- **GOAL OF THE EXERCISE**: Say how many of the lines below include the word "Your". Only the number should be given.

- **LISTED RECORDS**:
* * *

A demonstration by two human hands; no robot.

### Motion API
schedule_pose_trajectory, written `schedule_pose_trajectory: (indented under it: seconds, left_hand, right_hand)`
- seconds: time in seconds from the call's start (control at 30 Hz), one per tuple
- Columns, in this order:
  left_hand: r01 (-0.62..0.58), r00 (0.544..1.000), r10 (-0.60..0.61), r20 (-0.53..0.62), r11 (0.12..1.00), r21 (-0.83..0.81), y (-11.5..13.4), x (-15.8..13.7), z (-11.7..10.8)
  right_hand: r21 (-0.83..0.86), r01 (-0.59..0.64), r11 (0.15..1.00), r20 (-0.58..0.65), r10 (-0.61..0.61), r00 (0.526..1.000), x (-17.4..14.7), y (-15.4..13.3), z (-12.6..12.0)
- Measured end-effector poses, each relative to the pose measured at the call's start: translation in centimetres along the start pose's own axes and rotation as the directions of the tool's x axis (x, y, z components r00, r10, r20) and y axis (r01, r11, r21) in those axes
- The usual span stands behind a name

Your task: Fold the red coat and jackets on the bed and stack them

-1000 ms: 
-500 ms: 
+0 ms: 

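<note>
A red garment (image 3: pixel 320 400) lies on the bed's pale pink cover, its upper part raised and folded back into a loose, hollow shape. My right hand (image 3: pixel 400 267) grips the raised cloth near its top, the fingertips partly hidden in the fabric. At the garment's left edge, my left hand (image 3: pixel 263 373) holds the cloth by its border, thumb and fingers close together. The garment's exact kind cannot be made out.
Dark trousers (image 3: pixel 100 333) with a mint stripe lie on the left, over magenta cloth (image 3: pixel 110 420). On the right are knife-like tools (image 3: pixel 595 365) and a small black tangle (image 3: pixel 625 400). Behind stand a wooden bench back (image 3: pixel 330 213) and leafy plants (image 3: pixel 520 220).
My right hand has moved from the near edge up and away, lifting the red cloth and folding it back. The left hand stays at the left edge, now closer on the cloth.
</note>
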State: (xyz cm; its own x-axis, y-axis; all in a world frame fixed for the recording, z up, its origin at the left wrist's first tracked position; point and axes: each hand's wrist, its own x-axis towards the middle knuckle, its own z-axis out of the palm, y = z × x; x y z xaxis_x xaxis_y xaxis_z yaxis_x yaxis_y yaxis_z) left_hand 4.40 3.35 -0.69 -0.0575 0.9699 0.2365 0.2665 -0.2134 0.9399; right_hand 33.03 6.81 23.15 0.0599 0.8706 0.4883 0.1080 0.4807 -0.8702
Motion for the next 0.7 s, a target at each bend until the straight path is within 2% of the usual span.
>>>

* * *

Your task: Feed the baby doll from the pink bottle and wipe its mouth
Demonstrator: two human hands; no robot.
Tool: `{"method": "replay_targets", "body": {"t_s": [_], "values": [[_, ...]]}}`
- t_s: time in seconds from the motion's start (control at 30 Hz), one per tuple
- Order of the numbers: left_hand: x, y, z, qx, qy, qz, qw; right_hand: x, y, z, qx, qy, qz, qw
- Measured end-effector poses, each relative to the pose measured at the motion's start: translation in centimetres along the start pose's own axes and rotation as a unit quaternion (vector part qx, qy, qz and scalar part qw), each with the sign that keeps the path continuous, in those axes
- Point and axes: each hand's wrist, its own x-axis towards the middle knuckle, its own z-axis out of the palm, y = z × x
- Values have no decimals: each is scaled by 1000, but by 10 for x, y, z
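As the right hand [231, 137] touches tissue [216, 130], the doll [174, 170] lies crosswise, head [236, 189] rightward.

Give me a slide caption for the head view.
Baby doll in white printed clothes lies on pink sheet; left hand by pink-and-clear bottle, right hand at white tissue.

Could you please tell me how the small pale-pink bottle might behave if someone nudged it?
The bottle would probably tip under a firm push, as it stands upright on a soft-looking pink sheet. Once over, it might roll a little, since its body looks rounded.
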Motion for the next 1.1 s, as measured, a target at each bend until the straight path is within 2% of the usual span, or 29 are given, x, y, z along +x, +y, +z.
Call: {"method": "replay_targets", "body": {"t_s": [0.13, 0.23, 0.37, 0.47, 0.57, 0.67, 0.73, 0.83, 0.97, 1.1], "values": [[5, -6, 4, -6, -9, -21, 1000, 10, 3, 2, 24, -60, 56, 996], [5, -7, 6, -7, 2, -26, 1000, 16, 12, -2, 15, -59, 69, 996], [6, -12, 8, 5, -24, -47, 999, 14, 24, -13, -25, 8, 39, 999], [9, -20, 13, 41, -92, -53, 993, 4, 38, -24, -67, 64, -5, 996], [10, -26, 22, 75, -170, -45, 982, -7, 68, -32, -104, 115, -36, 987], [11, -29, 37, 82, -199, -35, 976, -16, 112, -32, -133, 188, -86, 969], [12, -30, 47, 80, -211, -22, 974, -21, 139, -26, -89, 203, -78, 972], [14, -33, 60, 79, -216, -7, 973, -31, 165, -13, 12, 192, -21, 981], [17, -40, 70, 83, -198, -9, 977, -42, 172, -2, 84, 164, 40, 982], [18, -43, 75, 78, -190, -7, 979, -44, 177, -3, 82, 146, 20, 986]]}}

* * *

- **ANSWER SECTION**: 2